## WHAT TO PRODUCE
Beginning with the first line, please repeat the entries exactly and end on the line that contains "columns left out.".

___ LISTED ENTRIES

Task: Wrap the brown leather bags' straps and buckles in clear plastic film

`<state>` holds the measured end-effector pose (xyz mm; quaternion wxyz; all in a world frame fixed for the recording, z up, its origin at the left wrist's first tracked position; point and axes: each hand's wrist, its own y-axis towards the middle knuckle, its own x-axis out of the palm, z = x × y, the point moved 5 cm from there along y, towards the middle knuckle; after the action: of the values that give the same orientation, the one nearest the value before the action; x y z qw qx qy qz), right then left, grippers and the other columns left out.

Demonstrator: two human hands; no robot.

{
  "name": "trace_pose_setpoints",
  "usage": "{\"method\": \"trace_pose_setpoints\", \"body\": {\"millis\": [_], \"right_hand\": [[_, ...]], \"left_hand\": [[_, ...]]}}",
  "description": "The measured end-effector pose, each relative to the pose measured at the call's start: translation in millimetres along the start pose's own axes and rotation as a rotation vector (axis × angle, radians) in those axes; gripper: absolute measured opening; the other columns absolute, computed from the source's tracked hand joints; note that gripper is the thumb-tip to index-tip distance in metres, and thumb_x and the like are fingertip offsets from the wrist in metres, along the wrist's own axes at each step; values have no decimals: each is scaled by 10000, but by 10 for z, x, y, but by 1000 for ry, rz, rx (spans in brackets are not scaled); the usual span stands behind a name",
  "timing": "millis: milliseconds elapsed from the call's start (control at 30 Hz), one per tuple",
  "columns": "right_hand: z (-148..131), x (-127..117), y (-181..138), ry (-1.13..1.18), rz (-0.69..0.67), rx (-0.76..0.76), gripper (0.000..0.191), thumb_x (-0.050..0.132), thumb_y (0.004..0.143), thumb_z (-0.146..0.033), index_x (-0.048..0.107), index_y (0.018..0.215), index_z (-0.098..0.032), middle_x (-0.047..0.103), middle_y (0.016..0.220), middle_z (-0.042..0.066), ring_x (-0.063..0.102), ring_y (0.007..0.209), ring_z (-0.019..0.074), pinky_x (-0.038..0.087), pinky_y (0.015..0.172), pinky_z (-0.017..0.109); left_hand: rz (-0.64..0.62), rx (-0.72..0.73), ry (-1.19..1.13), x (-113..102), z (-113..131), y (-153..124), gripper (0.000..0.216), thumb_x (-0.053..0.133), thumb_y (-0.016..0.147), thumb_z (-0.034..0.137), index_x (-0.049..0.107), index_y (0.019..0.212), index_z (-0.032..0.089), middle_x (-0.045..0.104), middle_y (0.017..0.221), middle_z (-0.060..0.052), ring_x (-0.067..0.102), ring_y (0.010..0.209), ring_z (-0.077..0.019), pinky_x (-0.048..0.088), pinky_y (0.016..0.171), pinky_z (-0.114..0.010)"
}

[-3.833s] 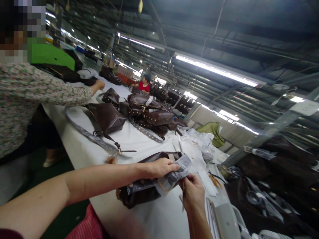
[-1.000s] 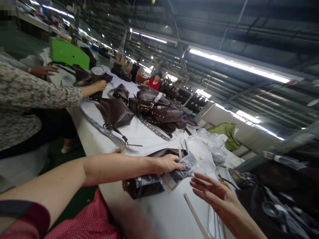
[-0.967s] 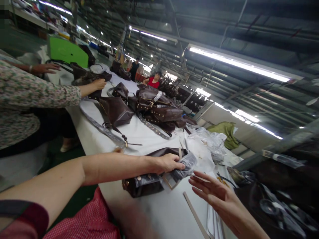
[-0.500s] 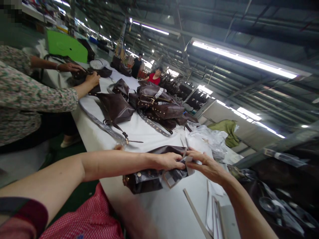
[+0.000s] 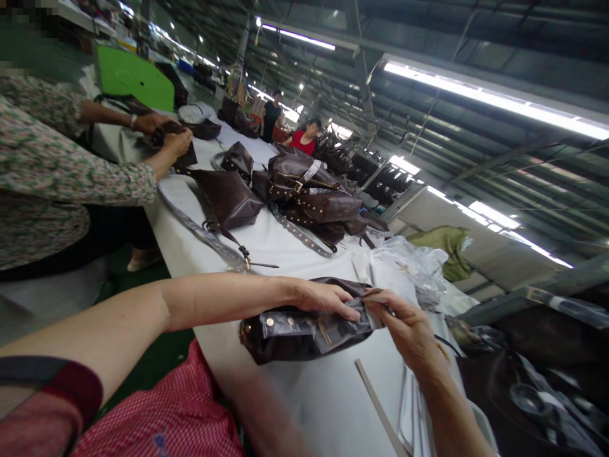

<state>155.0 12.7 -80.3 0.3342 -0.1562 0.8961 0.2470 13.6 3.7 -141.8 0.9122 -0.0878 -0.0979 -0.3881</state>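
A dark brown leather handbag (image 5: 285, 348) lies on its side on the white table before me, gold studs along its strap. Clear plastic wrap (image 5: 333, 328) covers the strap and its square buckle. From the left, my left hand (image 5: 328, 298) rests across the bag, its closed fingers gripping the wrapped strap near the buckle. My right hand (image 5: 402, 320) is at the bag's right end, thumb and fingers pinched on a thin greyish strip (image 5: 375, 297). The hands nearly touch, and their fingers partly hide the strip and the strap end.
Several brown bags (image 5: 314, 197) are heaped farther up the table (image 5: 304, 406). Clear plastic bags (image 5: 409, 263) lie at the right, and thin strips (image 5: 380, 406) in front. A co-worker's hands (image 5: 176, 143) handle brown leather at the left. Dark wrapped bags (image 5: 514, 393) stand at the lower right.
My right hand has turned and lifted a little, now pinching the strip at the bag's right end. My left hand stays on the bag. The view has shifted slightly.
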Motion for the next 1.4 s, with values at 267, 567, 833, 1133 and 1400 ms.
{"method": "trace_pose_setpoints", "body": {"millis": [267,567,833,1133,1400], "right_hand": [[-144,63,38,-180,-153,-152,220,594,849,-414,733,768,-264,731,943,43,651,965,241,320,1093,466],[-314,132,-103,-385,91,-333,216,512,904,-328,713,855,-265,748,961,16,688,943,215,464,1011,386],[-168,81,-162,-325,273,-161,213,552,869,-389,708,871,-244,750,946,44,692,889,233,537,840,341],[-298,49,-91,-416,186,-301,218,523,894,-366,706,882,-248,718,1001,66,644,971,250,493,897,400],[-226,-99,-249,-447,14,-252,171,599,839,-371,710,885,-250,599,912,68,590,697,174,510,577,285]], "left_hand": [[-17,62,250,-5,89,-11,52,601,739,229,592,736,178,561,683,53,498,616,-105,422,651,-236],[-75,130,175,-105,80,60,138,676,675,269,622,759,173,590,706,48,523,656,-121,439,688,-252],[-86,135,-86,-120,-43,131,324,792,599,325,620,840,193,611,803,33,541,691,-120,445,683,-245],[-26,124,-33,-153,-6,145,319,772,593,293,589,837,198,598,788,32,540,700,-131,430,647,-240],[108,49,81,-227,35,111,381,759,619,319,571,923,185,607,942,15,556,869,-154,450,714,-237]]}}
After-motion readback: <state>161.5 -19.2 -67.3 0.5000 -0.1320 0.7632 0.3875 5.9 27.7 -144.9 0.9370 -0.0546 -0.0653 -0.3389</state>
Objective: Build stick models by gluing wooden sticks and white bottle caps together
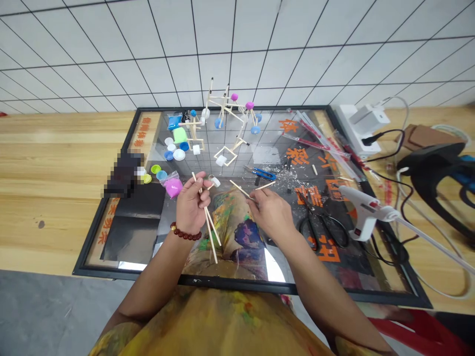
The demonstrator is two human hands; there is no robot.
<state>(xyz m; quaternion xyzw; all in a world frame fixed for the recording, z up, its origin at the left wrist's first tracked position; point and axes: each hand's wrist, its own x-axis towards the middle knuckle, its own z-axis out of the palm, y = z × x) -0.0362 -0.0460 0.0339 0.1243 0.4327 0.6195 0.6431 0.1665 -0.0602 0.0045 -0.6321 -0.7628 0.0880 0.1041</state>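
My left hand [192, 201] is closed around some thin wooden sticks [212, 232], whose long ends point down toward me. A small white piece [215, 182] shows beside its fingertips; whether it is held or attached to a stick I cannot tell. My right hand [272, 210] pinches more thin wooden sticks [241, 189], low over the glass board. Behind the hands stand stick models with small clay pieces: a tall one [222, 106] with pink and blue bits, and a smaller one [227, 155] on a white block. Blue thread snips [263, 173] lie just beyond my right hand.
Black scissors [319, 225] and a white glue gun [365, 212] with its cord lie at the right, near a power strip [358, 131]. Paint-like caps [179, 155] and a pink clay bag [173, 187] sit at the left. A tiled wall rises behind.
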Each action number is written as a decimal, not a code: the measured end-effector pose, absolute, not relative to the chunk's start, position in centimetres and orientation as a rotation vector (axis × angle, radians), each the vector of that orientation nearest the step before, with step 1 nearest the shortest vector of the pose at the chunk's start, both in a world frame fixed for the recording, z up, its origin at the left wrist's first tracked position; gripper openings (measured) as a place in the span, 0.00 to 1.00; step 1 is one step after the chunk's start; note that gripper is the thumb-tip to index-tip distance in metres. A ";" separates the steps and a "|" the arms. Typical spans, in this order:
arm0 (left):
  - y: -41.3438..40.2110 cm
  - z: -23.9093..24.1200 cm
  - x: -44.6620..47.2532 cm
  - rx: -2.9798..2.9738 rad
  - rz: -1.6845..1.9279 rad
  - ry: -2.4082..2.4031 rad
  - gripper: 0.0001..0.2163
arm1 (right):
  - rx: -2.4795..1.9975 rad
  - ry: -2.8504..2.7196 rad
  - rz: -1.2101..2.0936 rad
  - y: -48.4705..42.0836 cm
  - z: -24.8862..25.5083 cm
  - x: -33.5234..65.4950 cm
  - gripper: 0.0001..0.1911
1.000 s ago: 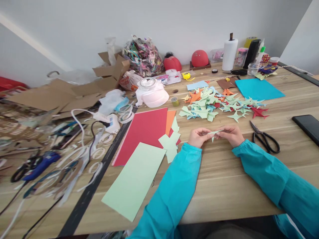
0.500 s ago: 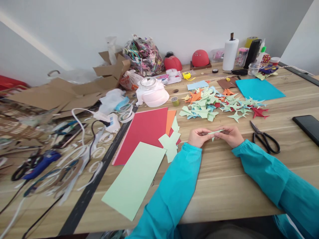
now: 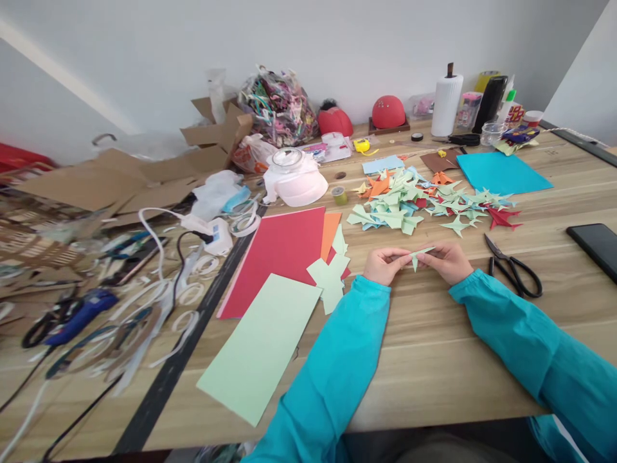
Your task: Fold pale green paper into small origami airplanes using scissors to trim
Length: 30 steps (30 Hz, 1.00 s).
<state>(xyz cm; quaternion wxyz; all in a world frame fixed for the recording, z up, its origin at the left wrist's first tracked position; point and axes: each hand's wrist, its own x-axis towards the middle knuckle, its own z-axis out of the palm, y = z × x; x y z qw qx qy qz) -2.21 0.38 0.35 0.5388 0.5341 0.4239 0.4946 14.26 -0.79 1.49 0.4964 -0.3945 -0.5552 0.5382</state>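
Note:
Between the fingertips of both hands is a small folded piece of pale green paper (image 3: 415,259), with one narrow point hanging down. My left hand (image 3: 384,265) pinches its left side. My right hand (image 3: 447,262) pinches the other side, its thumb lying along the front. Just beyond the hands lies a heap of folded paper shapes (image 3: 398,200), mostly pale green with some orange, red and blue. Cut pale green paper pieces (image 3: 330,278) lie to the left. Black-handled scissors (image 3: 517,270) rest partly opened beside my right wrist.
A pale green sheet (image 3: 260,347) and a red sheet (image 3: 284,257) lie left of my arm. A blue sheet (image 3: 504,172) is at the back right, a phone (image 3: 595,247) at the right. Cords, a power strip (image 3: 219,236) and paper strips crowd the left.
The folded green paper has turned slightly between my fingers, and its downward point shows more clearly. Both hands stay in nearly the same place.

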 end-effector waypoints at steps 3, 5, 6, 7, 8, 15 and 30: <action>0.4 0.3 -2.2 1.265 1.169 1.003 0.18 | -0.955 -1.374 1.273 -0.8 1.4 14.2 0.16; 0.3 0.4 -2.2 1.260 1.158 0.996 0.19 | -0.958 -1.393 1.241 -0.8 1.4 14.2 0.16; 0.3 0.5 -2.1 1.261 1.153 0.992 0.19 | -0.959 -1.401 1.228 -0.8 1.4 14.2 0.16; 0.2 0.5 -2.1 1.262 1.150 0.988 0.18 | -0.959 -1.406 1.216 -0.8 1.4 14.2 0.16; 0.2 0.6 -2.1 1.263 1.152 0.983 0.18 | -0.959 -1.410 1.206 -0.8 1.4 14.2 0.16; 0.2 0.4 -1.8 1.172 1.161 0.966 0.18 | -0.961 -1.441 1.165 -0.9 1.6 14.2 0.15; 0.1 0.4 -1.9 1.201 1.155 0.942 0.17 | -0.919 -1.361 1.225 -1.2 1.9 14.1 0.13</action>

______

## EXPECTED ANSWER
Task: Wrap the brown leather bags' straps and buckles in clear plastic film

`<state>` holds the measured end-effector pose (xyz mm; quaternion wxyz; all in a world frame fixed for the recording, z up, its origin at the left wrist's first tracked position; point and axes: each hand's wrist, its own y-axis towards the middle knuckle, its own x-axis out of the palm, z = x × y, the point moved 5 cm from there along y, towards the middle knuckle; after the action: of the values that give the same orientation, the one nearest the value before the action; x y z qw qx qy qz), right then left, grippers and the other columns left out.

The exercise is complete.